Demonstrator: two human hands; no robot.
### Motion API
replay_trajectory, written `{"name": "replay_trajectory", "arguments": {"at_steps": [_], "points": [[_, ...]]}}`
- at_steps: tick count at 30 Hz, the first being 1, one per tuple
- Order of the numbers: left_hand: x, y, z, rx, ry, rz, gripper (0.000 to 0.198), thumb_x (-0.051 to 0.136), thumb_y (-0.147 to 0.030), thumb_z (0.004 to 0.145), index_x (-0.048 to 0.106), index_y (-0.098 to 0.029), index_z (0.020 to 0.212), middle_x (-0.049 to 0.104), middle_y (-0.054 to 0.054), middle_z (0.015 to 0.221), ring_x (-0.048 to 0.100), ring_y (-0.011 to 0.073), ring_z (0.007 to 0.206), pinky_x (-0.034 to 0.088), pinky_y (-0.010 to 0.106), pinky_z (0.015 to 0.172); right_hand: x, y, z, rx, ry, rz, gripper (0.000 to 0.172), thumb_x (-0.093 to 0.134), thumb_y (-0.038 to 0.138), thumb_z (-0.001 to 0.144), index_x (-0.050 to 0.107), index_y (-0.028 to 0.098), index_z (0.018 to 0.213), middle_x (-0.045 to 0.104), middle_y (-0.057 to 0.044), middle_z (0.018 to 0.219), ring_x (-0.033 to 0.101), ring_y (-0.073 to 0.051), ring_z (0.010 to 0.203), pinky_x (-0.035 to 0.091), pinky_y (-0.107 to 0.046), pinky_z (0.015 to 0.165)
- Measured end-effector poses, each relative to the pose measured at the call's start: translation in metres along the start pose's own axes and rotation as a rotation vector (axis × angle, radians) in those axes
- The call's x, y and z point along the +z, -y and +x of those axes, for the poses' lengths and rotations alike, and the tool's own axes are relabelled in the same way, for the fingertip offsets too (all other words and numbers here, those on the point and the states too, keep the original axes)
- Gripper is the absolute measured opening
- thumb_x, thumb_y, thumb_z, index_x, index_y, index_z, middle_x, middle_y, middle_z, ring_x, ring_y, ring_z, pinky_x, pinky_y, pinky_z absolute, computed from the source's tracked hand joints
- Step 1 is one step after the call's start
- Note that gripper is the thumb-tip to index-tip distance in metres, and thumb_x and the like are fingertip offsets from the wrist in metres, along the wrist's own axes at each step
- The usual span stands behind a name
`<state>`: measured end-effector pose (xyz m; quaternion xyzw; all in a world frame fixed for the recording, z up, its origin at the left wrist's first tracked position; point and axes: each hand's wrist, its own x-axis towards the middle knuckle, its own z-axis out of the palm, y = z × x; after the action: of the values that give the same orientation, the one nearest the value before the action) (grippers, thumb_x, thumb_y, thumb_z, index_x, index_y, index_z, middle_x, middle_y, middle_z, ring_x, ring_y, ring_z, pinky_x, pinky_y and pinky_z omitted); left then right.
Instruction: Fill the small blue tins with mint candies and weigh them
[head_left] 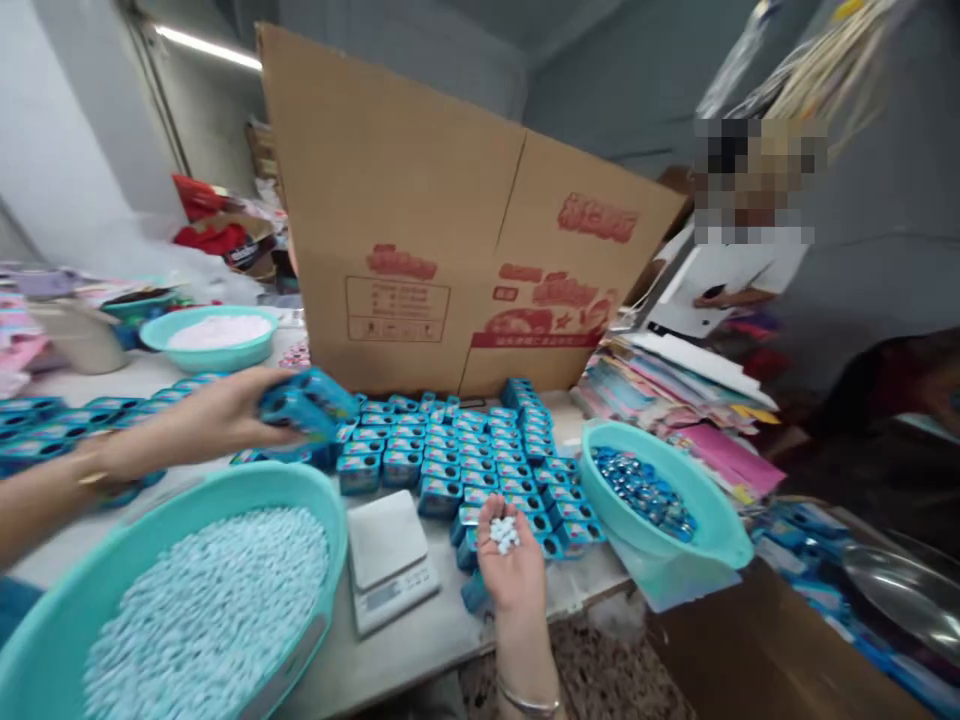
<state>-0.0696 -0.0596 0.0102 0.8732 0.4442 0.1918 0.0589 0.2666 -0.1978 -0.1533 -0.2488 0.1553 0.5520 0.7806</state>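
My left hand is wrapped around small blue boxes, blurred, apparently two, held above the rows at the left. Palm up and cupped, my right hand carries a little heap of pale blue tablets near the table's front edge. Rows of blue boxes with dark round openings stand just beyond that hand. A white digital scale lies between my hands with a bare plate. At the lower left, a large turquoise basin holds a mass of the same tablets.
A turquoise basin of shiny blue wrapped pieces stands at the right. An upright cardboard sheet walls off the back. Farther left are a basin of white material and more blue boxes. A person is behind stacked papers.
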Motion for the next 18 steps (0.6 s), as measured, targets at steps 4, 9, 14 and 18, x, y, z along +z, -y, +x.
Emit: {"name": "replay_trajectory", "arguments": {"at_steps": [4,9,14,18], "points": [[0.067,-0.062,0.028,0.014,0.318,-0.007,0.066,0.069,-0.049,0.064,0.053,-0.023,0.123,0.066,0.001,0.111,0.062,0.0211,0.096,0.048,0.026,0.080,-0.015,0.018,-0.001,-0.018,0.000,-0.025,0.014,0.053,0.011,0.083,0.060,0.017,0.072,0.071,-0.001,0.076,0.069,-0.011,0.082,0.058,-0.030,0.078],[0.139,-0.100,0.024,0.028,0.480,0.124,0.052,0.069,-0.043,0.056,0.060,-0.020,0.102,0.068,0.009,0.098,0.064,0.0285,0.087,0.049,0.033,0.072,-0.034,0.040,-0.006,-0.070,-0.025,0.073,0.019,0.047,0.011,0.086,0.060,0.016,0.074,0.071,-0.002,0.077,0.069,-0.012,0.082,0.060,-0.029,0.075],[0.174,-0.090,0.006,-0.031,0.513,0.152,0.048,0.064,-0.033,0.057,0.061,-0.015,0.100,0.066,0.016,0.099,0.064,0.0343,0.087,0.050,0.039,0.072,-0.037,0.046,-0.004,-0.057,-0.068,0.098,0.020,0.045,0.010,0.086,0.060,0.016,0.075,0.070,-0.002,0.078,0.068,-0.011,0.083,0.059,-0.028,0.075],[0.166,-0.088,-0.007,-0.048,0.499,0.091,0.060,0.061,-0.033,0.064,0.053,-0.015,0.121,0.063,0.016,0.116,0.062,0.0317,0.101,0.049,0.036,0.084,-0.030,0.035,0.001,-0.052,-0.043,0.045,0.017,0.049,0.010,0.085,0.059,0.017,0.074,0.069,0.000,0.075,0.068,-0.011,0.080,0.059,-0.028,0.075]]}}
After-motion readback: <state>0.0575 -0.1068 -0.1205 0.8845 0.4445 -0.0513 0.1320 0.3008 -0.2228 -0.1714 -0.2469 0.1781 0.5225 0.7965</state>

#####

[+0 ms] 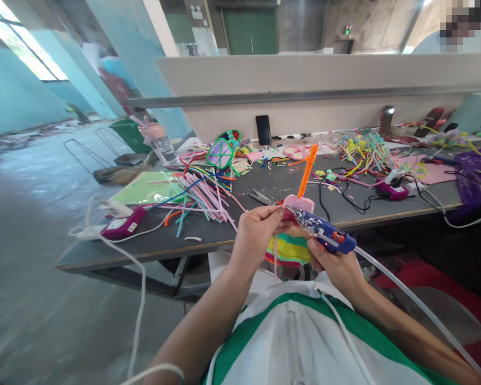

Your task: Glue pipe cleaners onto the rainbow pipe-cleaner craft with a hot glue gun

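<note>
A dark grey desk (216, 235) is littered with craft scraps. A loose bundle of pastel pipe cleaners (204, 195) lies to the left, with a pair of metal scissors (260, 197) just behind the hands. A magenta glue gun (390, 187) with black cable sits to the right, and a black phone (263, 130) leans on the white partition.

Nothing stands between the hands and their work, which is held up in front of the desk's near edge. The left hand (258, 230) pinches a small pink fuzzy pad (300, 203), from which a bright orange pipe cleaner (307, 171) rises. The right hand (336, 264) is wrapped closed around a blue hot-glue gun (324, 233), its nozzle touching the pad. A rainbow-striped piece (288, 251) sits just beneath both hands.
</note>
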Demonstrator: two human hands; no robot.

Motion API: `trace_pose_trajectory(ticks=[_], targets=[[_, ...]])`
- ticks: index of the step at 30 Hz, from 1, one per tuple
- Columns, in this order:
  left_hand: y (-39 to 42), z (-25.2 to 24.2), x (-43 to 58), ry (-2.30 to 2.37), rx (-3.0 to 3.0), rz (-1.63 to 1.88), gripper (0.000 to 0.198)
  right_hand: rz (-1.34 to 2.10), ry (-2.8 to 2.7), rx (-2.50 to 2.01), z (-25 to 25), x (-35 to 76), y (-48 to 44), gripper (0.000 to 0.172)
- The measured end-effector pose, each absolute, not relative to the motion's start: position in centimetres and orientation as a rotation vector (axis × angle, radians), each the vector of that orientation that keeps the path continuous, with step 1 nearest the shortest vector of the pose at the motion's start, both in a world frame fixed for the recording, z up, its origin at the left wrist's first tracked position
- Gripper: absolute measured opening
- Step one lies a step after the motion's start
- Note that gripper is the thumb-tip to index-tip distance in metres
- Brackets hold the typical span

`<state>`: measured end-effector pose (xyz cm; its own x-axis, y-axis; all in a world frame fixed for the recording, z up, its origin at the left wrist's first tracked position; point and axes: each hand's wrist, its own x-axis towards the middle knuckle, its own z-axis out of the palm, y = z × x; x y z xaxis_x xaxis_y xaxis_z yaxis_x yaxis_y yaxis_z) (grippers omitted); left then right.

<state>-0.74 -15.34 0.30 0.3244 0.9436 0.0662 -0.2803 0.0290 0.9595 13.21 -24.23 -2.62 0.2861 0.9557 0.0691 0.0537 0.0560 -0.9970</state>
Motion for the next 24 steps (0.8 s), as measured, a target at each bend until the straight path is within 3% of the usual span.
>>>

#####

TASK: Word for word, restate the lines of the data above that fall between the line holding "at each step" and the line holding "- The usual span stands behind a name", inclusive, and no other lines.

ANSWER TO THIS PROBLEM:
- Note that gripper is the thumb-tip to index-tip distance in metres, and thumb_x and the like are fingertip offsets from the wrist in metres, along the wrist's own axes at each step
- The usual span stands behind a name

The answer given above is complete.